## Instructions for the task:
Where an image appears, leave it out; otherwise repeat the data exactly.

## Supplied material:
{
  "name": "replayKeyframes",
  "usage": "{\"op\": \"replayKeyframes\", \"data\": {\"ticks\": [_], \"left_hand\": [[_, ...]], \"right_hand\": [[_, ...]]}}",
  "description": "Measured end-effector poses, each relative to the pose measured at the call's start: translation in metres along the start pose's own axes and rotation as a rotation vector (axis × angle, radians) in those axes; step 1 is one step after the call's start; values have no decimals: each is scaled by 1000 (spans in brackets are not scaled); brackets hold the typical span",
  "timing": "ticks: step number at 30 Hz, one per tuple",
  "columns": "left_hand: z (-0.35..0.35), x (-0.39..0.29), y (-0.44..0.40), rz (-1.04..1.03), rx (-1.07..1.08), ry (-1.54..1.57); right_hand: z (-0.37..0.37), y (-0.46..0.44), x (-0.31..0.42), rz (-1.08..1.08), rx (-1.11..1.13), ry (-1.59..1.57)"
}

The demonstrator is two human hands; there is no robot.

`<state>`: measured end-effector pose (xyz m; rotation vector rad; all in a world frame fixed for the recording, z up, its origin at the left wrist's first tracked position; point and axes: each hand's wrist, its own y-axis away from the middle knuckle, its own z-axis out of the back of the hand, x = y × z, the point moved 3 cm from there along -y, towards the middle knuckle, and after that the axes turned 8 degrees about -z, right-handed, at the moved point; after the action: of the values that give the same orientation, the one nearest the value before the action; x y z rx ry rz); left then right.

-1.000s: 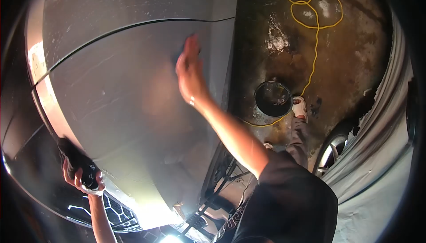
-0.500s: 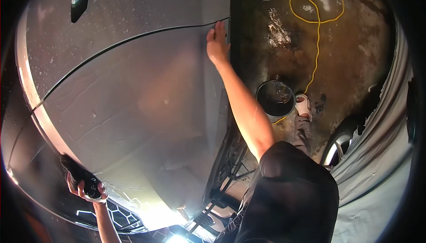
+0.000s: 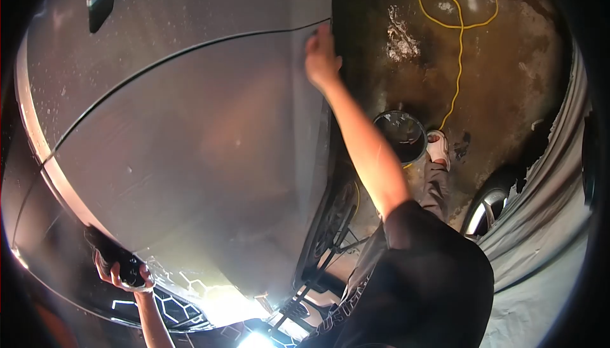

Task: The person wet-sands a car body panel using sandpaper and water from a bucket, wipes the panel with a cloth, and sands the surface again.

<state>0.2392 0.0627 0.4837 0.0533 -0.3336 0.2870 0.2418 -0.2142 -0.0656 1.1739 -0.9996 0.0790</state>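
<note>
My right hand is at the right edge of a large grey car body panel, just below a dark curved seam. Motion blurs its fingers, but they appear stretched out against the panel, with no object visible in them. At the lower left, my left hand is wrapped around a dark, glossy hand-held object beside the panel's pale curved edge. The exact kind of that object is hard to make out. Faint lines and small droplets mark the panel surface.
A black bucket stands on the stained floor by my shoe. A yellow cable loops across the floor. Grey sheeting hangs at right near a wheel. A bright light glares at the bottom.
My right hand has shifted slightly right and is now blurred near the seam. My torso has turned a little, showing more shirt lettering. My left hand keeps its hold in nearly the same place.
</note>
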Motion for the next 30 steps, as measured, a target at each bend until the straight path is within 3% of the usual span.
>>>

## Solution:
{
  "name": "replayKeyframes",
  "usage": "{\"op\": \"replayKeyframes\", \"data\": {\"ticks\": [_], \"left_hand\": [[_, ...]], \"right_hand\": [[_, ...]]}}",
  "description": "Measured end-effector poses, each relative to the pose measured at the call's start: translation in metres along the start pose's own axes and rotation as a rotation vector (axis × angle, radians) in those axes; step 1 is one step after the call's start; values have no decimals: each is scaled by 1000 (spans in brackets are not scaled); brackets hold the typical span",
  "timing": "ticks: step number at 30 Hz, one per tuple",
  "columns": "left_hand: z (-0.35..0.35), x (-0.39..0.29), y (-0.44..0.40), rz (-1.04..1.03), rx (-1.07..1.08), ry (-1.54..1.57); right_hand: z (-0.37..0.37), y (-0.46..0.44), x (-0.31..0.42), rz (-1.08..1.08), rx (-1.11..1.13), ry (-1.59..1.57)"
}

The demonstrator is two human hands; there is no robot.

`<state>`: measured end-effector pose (xyz m; rotation vector rad; all in a world frame fixed for the recording, z up, its origin at the left wrist's first tracked position; point and axes: each hand's wrist, its own y-axis away from the middle knuckle, its own z-axis out of the back of the hand, x = y × z, the point moved 3 cm from there along -y, towards the middle knuckle, and after that the axes turned 8 degrees about -z, right-handed, at the moved point; after the action: of the values that give the same orientation, the one nearest the value before the action; x y z rx ry rz); left then right.

-1.000s: 
-0.500s: 
+0.000s: 

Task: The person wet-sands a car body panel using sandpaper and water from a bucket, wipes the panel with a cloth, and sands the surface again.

<state>0.2392 0.0627 0.4837 0.0533 -0.3336 0.2870 0.2418 -0.2142 -0.0656 1.1739 -0.9996 0.0790</state>
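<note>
My right hand is at the right edge of a large grey car body panel, just below a dark curved seam. Motion blurs its fingers, but they appear stretched out against the panel, with no object visible in them. At the lower left, my left hand is wrapped around a dark, glossy hand-held object beside the panel's pale curved edge. The exact kind of that object is hard to make out. Faint lines and small droplets mark the panel surface.
A black bucket stands on the stained floor by my shoe. A yellow cable loops across the floor. Grey sheeting hangs at right near a wheel. A bright light glares at the bottom.
My right hand has shifted slightly right and is now blurred near the seam. My torso has turned a little, showing more shirt lettering. My left hand keeps its hold in nearly the same place.
</note>
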Motion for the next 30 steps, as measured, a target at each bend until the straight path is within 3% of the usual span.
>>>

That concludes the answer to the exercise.